Strong sales volume coupled with relatively few additional homes being offered for sale resulted in the overall supply of pre-owned northwest Dallas suburban homes available for sale to again fall in May. The current 4.3 months supply of homes available for sale is half the 8.6 months supply of homes available in January. May also was the fifth straight month that total pre-owned home supplies were lower than during the previous month.
Home sales volume was again up sharply. Remarkably, May's very healthy 18.7 percent increase in pre-owned home sales, as compared to the number of homes sold the same month a year ago, is less than both the revised 44.7 percent increase in sales reported in April and March's 24.0 percent increase. During this three month period, a total of 371 more pre-owned homes were sold in Southlake, Colleyville, Flower Mound, Coppell, southwest Frisco, west Plano, Keller, Highland Village, Westlake, Grapevine, Trophy Club, Argyle, Double Oak, Bartonville and Copper Canyon than during the same three months last year, an extraordinary 28.1 percent sales volume increase.

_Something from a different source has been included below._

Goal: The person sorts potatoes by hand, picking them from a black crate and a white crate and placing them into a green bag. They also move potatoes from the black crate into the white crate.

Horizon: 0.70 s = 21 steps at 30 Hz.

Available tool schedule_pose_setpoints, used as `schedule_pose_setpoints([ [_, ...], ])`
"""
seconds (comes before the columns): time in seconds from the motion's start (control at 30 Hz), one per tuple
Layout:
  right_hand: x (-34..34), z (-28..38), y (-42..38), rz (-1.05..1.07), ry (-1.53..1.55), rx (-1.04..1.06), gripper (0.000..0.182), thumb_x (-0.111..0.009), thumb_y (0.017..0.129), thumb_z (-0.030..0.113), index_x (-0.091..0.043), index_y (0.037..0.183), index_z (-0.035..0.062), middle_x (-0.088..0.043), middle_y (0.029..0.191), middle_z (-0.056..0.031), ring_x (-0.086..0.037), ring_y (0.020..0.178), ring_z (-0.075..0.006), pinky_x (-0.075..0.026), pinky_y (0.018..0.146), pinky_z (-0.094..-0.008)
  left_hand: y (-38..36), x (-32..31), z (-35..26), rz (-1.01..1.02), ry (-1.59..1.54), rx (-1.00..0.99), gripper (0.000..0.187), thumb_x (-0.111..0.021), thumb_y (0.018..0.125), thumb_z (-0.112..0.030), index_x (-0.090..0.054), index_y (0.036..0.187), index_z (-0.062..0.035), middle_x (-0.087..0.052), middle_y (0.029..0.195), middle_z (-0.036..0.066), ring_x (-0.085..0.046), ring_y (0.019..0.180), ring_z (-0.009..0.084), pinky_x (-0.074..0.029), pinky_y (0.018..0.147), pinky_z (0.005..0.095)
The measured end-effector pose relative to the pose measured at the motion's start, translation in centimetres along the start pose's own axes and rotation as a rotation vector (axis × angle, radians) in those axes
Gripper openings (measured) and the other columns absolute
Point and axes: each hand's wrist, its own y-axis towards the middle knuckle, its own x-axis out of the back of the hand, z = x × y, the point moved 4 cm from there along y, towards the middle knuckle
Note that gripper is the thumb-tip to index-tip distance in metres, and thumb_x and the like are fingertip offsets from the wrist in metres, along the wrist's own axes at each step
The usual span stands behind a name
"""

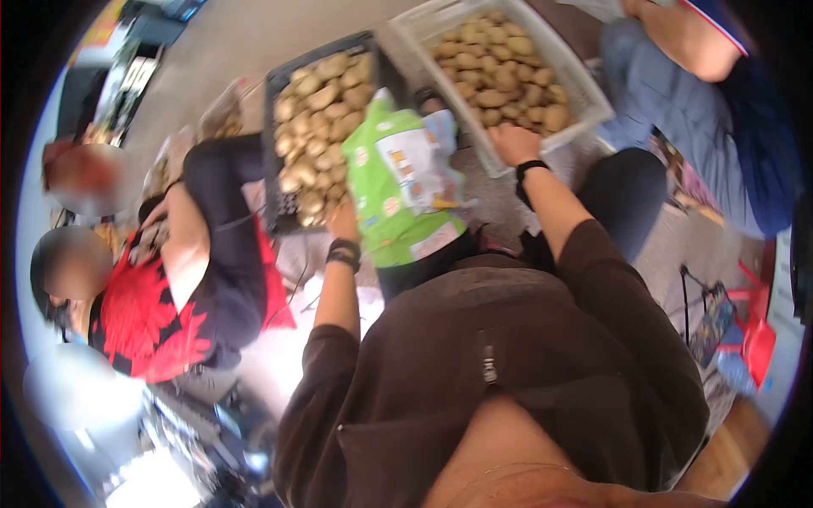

During this same period, the overall number of homes available for sale in this area increased much more slowly than home sales. From April to May, the average number of pre-owned, single family homes listed for sale increased by only about 3 percent, from 2,568 to 2,646. From March to April, the number of these homes that were listed for sale increased by 145, an increase of just under 6 percent.
Sales continue to be strongest in the higher priced market segments. During the past three months, 12.2 percent of the homes sold were priced at $500,000 and up. This represents a 33.7 percent increase over the 8.1 percent market share these homes had a year ago. Homes selling for $400,000 to $499,999 accounted for 8.9 percent of total sales, up 29.9 percent from the previous year. The $300,000 to $399,999 market segment captured 16.1 percent of total sales, a 10.9 percent annual increase in market share. Houses priced between $200,000 and $299,999 accounted for 31.2 percent of homes sold, essentially the same as the previous year. About the same percentage of homes, 31.5 percent, sold for under $200,000, a 17.5 percent decrease in market share.
It seems logical that such market conditions already would have begun to push home prices up fairly substantially. This, however, is not the case. Home prices, measured by price per square foot, continue to inch up slowly. For the three months ending in May, the price per square foot of the typical $250,000 home sold in this area was $88.14, up .6 percent over the same period a year ago. The typical $350,000 home sold for $100.06 per square foot, up .8 percent over a year ago, and price per square foot of the typical $450,000 home was up .5 percent, to $113.62.
Prices probably have remained relatively flat so far principally because home sellers still are coping with much longer than average listing periods. While average days on market of sold homes have fallen during each of the past five months, at the current average of 90 days, they still are 50 percent higher than they were a year ago and 80 percent higher than they were two years ago.
Assuming that the supply of homes available for sale continues to grow smaller and demand stays strong, it seems likely that over the next several months average days on market will begin to fall more precipitously and seasonally adjusted prices will begin to rise. How fast and to what extent these changes will occur, however, is beyond my ability to predict.